- _Task directions_: Please count, in the material below, each line containing "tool", and report only the number.

── Source material

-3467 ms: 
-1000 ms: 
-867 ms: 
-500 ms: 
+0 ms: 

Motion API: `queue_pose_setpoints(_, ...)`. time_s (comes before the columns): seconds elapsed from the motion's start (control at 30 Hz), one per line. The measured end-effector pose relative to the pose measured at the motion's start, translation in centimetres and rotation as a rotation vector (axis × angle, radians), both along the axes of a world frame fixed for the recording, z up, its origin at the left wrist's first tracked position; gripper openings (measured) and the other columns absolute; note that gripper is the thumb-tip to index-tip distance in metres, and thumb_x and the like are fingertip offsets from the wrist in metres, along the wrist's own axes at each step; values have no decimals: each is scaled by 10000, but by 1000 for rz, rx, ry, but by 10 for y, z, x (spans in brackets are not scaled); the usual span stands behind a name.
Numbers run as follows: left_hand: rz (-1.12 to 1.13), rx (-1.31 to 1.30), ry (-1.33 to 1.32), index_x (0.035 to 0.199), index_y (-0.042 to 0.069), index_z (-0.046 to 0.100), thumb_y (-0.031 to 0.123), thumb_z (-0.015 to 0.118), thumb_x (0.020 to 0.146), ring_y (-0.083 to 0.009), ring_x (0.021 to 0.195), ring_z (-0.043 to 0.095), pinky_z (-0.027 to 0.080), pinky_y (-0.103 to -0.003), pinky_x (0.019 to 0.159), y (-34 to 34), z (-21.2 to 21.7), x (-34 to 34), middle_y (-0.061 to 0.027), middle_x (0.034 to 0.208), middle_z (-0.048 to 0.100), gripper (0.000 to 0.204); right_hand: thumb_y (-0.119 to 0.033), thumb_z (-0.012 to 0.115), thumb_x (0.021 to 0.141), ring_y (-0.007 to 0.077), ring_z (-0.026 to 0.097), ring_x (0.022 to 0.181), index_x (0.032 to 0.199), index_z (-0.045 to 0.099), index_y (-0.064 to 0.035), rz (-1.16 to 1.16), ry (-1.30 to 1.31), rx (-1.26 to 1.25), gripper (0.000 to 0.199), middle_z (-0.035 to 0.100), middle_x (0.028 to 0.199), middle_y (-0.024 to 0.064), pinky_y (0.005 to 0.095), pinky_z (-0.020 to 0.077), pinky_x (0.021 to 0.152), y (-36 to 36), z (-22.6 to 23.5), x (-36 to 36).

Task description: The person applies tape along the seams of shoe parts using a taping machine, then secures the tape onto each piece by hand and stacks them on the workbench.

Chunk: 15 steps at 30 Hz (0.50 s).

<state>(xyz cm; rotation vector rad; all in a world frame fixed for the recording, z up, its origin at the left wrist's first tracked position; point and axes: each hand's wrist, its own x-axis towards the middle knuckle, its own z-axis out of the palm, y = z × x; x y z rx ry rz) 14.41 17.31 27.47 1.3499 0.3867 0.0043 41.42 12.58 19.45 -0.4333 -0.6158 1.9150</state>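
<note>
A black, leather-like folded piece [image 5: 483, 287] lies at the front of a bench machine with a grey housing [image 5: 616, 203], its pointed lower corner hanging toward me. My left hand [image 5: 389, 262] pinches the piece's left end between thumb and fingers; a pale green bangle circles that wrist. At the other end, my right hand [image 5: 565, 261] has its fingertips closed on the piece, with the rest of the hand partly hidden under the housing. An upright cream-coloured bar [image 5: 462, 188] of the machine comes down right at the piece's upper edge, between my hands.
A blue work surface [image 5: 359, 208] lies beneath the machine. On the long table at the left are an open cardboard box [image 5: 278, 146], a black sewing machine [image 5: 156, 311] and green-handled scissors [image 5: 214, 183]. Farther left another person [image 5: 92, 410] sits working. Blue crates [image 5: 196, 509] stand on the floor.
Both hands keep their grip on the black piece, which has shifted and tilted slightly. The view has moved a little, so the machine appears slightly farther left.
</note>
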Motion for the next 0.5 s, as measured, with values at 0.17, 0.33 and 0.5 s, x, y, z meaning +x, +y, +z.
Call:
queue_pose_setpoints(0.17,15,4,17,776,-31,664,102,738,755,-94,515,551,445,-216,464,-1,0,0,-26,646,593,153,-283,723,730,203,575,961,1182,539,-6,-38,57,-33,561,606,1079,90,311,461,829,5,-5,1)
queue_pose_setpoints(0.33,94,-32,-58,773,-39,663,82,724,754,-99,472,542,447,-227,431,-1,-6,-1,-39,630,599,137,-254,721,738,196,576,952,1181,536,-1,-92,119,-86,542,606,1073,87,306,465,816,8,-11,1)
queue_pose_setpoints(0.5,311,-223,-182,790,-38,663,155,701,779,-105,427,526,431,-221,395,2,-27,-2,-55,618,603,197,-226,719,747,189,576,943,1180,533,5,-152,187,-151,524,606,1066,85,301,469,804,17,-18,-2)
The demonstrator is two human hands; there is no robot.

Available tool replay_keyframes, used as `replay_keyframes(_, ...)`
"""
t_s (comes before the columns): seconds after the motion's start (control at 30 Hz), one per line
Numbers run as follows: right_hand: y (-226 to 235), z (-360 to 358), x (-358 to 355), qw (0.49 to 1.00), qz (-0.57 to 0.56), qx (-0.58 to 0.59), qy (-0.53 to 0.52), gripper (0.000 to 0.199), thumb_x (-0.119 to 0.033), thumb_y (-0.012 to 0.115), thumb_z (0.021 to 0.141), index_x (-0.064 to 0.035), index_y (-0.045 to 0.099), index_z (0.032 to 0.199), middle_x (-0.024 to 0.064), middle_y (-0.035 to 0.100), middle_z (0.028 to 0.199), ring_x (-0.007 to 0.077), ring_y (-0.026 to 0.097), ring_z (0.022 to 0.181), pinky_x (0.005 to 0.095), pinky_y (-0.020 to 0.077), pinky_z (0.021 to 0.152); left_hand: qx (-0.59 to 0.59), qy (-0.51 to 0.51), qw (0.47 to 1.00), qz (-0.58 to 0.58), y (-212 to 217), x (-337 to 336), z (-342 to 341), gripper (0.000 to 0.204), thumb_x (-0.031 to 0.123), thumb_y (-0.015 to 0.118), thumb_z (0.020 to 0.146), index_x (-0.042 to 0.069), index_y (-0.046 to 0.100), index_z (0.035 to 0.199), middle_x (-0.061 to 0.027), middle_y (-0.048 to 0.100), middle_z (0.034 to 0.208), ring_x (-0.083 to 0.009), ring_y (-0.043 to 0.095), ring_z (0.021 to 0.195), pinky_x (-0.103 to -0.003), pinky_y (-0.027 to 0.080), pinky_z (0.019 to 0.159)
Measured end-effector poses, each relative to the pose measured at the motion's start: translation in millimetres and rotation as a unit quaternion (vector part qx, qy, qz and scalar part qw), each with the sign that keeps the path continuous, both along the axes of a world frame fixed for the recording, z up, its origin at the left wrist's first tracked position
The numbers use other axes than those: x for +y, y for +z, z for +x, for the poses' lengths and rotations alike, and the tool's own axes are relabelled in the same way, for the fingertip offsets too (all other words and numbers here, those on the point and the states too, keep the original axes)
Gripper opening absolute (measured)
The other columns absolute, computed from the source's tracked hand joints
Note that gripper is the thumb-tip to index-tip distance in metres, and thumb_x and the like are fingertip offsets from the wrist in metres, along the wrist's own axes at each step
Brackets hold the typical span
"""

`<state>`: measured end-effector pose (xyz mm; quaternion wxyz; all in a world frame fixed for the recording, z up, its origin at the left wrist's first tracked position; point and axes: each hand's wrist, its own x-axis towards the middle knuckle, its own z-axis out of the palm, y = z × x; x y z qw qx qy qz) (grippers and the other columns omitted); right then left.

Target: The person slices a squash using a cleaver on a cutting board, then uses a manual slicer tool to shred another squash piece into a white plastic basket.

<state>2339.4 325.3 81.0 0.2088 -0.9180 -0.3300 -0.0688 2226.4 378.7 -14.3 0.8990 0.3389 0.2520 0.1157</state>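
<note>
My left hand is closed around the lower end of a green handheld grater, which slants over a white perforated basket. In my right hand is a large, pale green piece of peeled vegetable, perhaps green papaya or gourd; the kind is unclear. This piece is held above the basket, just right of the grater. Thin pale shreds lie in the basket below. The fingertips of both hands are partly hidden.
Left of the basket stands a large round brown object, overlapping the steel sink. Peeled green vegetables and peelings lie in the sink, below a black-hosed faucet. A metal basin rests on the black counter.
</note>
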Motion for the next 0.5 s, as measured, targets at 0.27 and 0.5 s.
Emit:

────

- _Solution for this exercise_: 3